Hoy puede sonar disparatado, pero en mi generación, al menos para algunos catetos con orejas como yo, que vivíamos en pueblos, lejos de tiendas de discos, de revistas y fanzines, lejos de todo, incluso de amigos con información privilegiada o al menos un poco entendidillos, aquel anuncio-disco-recopilatorio de la Pepsi fue una puerta abierta en un muro. Yo, por no conocer, no conocía ni la existencia de Radio3 (nadie me había informado de ello), ni tenía amigos melenudos de pueblo, ni había oído nunca nada nuevo más allá de la muralla de Take That, Spice Girls, Backstreet Boys, Dj Kun y demás caras que cubrían las carpetas de mis compañeras de clase. Pero cuando la multinacional de refrescos lanzó esa campaña de publicidad, que consistía en un recopilatorio de música “para jóvenes”, algunos chavales de pueblo abrumados por la monotonía abrimos las orejas. Esto ocurría en un mundo anterior a internet.

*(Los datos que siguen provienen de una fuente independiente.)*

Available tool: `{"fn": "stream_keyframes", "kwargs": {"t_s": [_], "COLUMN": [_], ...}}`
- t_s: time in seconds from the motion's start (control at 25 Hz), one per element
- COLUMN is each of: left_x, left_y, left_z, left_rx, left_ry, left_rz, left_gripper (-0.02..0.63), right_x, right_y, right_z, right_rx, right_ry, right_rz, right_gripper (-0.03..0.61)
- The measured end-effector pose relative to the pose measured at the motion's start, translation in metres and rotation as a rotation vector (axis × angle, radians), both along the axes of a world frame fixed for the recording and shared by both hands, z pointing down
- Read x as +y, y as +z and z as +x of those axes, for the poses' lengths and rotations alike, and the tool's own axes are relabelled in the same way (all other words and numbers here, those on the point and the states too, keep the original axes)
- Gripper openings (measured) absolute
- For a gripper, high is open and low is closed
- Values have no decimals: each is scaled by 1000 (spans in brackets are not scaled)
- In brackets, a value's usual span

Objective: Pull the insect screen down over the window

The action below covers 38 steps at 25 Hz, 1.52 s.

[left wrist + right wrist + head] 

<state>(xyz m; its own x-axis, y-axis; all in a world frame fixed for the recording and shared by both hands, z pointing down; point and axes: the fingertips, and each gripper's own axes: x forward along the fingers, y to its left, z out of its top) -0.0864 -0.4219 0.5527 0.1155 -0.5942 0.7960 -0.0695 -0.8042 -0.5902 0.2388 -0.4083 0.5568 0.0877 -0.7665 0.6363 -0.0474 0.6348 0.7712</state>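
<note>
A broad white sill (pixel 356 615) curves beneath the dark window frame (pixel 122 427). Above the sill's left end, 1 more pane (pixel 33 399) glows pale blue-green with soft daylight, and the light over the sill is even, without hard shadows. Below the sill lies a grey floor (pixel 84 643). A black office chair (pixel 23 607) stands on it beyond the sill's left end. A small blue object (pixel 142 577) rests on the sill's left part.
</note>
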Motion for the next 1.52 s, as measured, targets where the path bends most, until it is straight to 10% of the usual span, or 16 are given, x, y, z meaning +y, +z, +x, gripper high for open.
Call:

Estos días he encontrado entre las cosas viejas el disco de Pepsi. Está todo rayado, pero la lista de canciones viene en Spotify. Me interesa por lo que dice de la época en que se lanzó, y por lo que esto dice de la nuestra. Ahí está el ‘Puto’ de Molotov, el ‘Buah!’ de 7notas 7colores, el ‘Devil came to me’ de Dover, el ‘Beautiful people’ de Manson. Cada una de estas canciones sería impensable en el contexto de una campaña de publicidad hoy. Todas tienen, por separado, suficiente material controvertido e hiriente para que los activistas de izquierdas y derechas pidieran su retirada. Pero cuando el disco llegó a nuestras manos, esas canciones y las otras fueron liberadoras. Cavaron túneles y canalizaciones, y pasillos de espejos, por debajo del territorio previsible de las radiofórmulas. Sé que esto no me pasó solo a mí.

Hubiera sido una pena que alguien, por motivos de ofensa, nos arrebatara la posibilidad de valorar por nosotros mismos el contenido de ese disco. Porque a partir de ahí, la música se convirtió en mi pieza de acoplamiento con el resto de la humanidad. Para decidir si una persona me caía bien o mal solo tenía que preguntarle qué escuchaba, convencido de que con esto ya estaba todo dicho, porque el purismo y la intransigencia son el primer paso en el camino hacia el disfrute de las cosas sublimes que hay en el mundo. Después de todo, uno sigue siendo un cateto con orejas.